WHAT IS REQUIRED
Filter out every line below that lacks "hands", and copy the rest.
-=-=-=-=-
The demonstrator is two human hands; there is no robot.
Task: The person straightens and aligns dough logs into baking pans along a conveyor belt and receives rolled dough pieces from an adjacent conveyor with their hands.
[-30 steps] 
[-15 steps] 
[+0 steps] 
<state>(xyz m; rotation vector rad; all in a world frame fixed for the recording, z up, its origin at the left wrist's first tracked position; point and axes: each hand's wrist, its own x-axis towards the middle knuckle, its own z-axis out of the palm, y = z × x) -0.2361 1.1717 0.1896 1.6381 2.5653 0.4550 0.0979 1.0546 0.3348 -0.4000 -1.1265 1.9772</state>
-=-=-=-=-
THE ANSWER
The demonstrator is two human hands; there is no robot.
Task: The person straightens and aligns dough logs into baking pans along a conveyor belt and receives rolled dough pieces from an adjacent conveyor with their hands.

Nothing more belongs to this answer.